Using the records below, transcribe word for word the stretch from the line that contains "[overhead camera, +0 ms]" through the line that contains "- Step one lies", both end lines included, and nothing else.

Collection entries
• • • •

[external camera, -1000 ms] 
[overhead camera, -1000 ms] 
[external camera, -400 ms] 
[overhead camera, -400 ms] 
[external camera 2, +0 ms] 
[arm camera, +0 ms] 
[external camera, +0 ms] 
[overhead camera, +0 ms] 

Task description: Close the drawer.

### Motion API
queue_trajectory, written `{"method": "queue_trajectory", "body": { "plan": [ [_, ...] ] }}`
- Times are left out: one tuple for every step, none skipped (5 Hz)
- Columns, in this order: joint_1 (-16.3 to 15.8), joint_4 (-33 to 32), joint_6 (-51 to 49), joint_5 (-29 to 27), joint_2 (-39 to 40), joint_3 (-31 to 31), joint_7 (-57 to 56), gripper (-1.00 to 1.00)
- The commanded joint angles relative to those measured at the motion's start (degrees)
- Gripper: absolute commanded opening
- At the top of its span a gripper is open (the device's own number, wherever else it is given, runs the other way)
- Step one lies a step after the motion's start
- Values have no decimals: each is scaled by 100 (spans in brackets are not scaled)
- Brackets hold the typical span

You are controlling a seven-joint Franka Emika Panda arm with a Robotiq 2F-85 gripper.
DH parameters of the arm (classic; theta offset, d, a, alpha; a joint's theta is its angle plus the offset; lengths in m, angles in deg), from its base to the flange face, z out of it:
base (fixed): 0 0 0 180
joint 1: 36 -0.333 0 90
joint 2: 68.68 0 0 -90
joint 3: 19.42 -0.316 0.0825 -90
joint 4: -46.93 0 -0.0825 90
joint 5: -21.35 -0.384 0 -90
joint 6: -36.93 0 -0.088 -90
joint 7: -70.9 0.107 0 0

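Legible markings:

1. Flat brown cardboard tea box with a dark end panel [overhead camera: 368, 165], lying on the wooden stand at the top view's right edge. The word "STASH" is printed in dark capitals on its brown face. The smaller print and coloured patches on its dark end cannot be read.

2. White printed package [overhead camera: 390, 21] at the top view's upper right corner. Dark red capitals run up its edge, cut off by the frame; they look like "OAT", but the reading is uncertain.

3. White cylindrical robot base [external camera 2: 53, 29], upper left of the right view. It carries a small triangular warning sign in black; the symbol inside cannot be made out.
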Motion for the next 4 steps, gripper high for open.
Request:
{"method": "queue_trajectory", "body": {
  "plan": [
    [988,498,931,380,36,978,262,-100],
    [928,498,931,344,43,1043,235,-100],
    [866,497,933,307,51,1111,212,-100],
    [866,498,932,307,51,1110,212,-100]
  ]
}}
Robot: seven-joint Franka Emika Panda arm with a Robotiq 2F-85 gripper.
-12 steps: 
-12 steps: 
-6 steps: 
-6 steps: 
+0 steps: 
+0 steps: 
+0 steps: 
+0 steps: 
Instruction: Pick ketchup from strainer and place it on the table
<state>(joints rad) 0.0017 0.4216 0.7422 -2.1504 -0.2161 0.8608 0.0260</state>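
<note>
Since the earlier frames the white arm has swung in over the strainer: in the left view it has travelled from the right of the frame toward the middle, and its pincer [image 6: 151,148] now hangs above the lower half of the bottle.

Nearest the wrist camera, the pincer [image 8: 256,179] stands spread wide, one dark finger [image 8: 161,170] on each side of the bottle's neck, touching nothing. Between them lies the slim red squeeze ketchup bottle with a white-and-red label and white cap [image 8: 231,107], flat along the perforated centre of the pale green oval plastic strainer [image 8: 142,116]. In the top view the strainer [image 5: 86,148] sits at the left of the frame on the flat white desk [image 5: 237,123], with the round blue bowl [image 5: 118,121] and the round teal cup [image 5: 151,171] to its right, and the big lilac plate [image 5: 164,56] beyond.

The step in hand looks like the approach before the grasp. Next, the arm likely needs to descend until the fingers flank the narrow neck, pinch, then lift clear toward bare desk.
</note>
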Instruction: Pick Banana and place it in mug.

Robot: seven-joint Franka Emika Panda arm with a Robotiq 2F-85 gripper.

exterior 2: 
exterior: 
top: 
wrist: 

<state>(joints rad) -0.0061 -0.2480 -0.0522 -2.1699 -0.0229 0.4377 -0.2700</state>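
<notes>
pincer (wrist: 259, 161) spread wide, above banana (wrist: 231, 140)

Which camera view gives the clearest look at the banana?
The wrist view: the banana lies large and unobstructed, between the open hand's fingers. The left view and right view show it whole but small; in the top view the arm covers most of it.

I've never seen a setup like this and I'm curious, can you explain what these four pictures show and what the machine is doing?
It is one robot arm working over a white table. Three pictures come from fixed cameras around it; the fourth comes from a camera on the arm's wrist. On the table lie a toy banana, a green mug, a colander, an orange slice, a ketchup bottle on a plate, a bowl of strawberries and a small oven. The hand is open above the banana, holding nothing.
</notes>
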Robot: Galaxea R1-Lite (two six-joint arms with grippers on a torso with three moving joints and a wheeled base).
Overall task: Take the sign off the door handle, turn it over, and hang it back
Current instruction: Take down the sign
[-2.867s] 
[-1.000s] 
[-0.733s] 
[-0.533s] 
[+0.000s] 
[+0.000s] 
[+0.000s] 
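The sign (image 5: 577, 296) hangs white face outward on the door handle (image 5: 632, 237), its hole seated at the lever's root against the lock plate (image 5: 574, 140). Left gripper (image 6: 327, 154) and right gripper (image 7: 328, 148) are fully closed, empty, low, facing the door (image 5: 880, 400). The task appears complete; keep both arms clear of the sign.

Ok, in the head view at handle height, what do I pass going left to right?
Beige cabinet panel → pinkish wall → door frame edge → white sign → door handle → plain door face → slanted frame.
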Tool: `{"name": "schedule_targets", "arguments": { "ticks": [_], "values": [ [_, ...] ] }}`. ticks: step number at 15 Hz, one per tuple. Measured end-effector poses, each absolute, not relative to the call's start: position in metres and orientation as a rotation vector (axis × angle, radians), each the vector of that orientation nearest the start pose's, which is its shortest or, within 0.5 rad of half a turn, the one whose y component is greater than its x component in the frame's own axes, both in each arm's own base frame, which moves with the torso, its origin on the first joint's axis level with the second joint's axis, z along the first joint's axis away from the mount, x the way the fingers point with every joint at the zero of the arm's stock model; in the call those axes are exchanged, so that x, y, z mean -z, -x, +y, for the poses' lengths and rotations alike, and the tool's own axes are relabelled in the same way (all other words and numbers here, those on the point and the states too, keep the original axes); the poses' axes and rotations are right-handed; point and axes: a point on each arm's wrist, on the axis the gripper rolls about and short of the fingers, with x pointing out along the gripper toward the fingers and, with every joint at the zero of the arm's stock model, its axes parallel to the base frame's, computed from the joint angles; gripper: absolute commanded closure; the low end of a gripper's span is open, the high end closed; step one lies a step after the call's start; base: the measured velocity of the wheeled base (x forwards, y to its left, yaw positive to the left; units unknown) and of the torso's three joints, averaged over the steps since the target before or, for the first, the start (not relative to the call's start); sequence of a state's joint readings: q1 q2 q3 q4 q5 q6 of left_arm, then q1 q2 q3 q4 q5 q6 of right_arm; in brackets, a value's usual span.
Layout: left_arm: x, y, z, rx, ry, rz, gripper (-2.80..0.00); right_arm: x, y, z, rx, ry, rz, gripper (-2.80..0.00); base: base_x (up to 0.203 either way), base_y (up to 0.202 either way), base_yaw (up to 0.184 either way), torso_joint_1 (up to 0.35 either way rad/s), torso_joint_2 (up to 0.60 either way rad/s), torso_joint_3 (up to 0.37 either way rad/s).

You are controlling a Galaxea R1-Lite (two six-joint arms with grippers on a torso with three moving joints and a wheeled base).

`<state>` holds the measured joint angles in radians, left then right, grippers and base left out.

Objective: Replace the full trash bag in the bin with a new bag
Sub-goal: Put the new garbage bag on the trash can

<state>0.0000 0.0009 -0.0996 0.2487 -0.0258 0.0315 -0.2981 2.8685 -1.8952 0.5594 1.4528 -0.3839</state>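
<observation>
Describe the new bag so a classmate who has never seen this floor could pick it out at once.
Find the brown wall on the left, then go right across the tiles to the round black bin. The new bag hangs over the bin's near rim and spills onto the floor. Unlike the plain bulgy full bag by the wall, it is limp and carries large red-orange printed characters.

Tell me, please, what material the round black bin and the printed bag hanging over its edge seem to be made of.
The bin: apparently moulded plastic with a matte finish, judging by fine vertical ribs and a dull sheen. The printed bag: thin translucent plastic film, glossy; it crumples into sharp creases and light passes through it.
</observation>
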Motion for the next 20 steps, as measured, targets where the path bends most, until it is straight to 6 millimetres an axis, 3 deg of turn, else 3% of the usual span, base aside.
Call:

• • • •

▶ [RESPONSE]:
[overhead camera, +0 ms] 

Task description: Close the drawer.

### Motion API
queue_trajectory, written `{"method": "queue_trajectory", "body": { "plan": [ [_, ...] ] }}`
- Times are left out: one tuple for every step, none skipped (5 Hz)
- Columns, in this order: joint_1 (-16.3 to 15.8), joint_4 (-33 to 32), joint_6 (-51 to 49), joint_5 (-29 to 27), joint_2 (-39 to 40), joint_3 (-31 to 31), joint_7 (-57 to 56), gripper (-1.00 to 1.00)
- The commanded joint angles relative to those measured at the motion's start (degrees)
- Gripper: absolute commanded opening
- At the top of its span a gripper is open (the device's own number, wherever else it is given, runs the other way)
- Step one lies a step after the motion's start

Work on this exercise is complete, and nothing remains.